**** MATERIAL PROVIDED ****

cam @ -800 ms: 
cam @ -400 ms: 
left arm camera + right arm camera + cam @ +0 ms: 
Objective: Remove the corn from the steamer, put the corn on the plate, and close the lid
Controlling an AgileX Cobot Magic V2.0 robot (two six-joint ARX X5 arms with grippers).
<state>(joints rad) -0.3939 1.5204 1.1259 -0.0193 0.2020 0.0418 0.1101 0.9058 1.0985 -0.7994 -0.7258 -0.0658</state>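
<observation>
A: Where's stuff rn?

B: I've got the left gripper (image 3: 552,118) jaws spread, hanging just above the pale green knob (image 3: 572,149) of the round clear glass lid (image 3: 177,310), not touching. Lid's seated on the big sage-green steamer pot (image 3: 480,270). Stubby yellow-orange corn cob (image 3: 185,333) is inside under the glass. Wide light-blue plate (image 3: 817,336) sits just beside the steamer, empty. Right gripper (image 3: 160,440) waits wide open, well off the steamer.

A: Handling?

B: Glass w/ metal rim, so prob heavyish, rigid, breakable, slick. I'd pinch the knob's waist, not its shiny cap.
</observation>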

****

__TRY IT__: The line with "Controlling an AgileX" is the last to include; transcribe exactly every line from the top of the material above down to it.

__SOLVED PROBLEM__:
cam @ -800 ms: 
cam @ -400 ms: 
left arm camera + right arm camera + cam @ +0 ms: 
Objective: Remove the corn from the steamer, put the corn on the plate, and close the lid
Controlling an AgileX Cobot Magic V2.0 robot (two six-joint ARX X5 arms with grippers).

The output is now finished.